Le principe de base en matière de concurrence est la liberté de commerce et la libre concurrence. Ce principe est tempéré par l’obligation de bonne foi et de loyauté et aussi par certaines dispositions contractuelles limitatives qui peuvent être incluses à un contrat de vente d’entreprise ou de louage de services, une convention entre actionnaires, un contrat de franchise, une entente prévoyant les modalités d’une fin d’emploi, etc.

En matière de contravention à une obligation de non-concurrence, que ce soit dans un contexte commercial ou d’emploi, l’attention se porte habituellement sur la validité de l’obligation invoquée et sur la réalité de la contravention dans un cas donné. Pourtant, le créancier qui aura réussi à faire reconnaître qu’une obligation de non-concurrence en sa faveur a bel et bien été violée n’aura toujours effectué qu’une partie du chemin. Il devra aussi présenter une preuve du préjudice subi qui soutiendra le remède recherché, qu’il soit de la nature d’une ordonnance d’injonction ou de dommages à être quantifiés. Ces aspects, qui ont beaucoup moins retenu l’attention des tribunaux comme des auteurs, seront examinés ici.

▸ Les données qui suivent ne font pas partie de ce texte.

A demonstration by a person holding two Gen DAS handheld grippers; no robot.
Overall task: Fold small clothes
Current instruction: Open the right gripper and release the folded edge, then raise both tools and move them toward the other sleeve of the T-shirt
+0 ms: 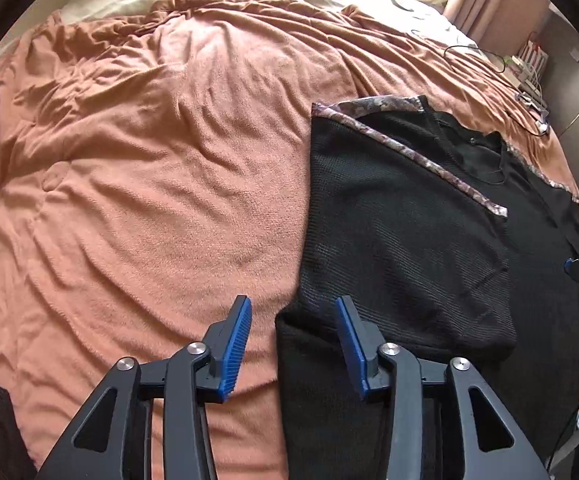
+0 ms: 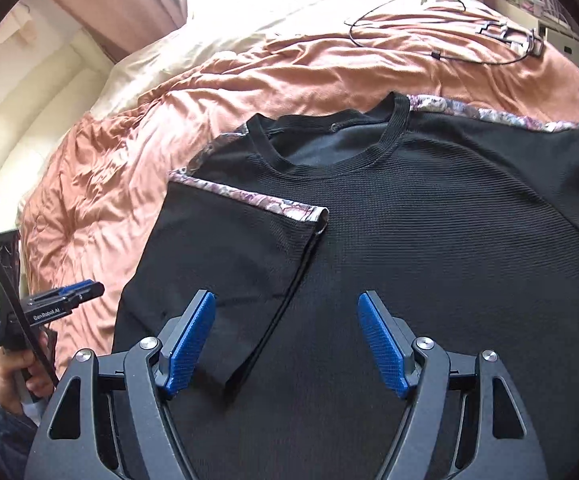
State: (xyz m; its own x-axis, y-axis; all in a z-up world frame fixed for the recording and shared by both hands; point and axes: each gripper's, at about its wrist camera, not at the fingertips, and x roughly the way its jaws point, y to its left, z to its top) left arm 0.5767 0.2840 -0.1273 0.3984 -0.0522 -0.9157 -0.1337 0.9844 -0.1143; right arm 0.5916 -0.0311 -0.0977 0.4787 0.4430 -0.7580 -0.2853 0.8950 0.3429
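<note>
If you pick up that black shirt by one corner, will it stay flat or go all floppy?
Probably floppy: the shirt is thin ribbed knit, and its folded-over left side already lies limp. It likely feels light. It may drag rather than slide, since the blanket beneath looks fuzzy and wrinkled.

The black short-sleeved shirt [image 2: 429, 264] is matt cloth with a fine ribbed or waffle knit; its neckband [image 2: 397, 132] is a coarser rib. The floral trim strips [image 2: 249, 196] along its shoulder seams look smoother and slightly glossy. The salmon-pink bed cover [image 1: 149, 168] is soft, matt, fleece-like cloth, heavily wrinkled. The cream sheet [image 2: 217, 44] at the far end is smooth woven cloth. The left gripper [image 1: 293, 344] and the right gripper [image 2: 287, 344] have matt black plastic arms, bright polished metal pivot pins [image 2: 423, 343] and blue finely ridged pads [image 2: 191, 344].
</note>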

Ce texte se veut un outil pratique pour le plaideur qui est immanquablement amené à prendre des décisions critiques quant au mode de réparation du préjudice le plus approprié à la situation de son client. Nous aborderons successivement l’injonction, en s’attardant surtout sur les critères de validité retenus pour rendre une telle ordonnance susceptible d’exécution, puis les dommages-intérêts contractuels, ce qui nous amènera à faire état d’une nouvelle approche retenue par la Cour d’appel depuis 2002. Dans les deux domaines, on s’attardera surtout aux quelques décisions où ont été appliqués les principes de l’indemnisation du préjudice dans un contexte d’obligation de non-concurrence.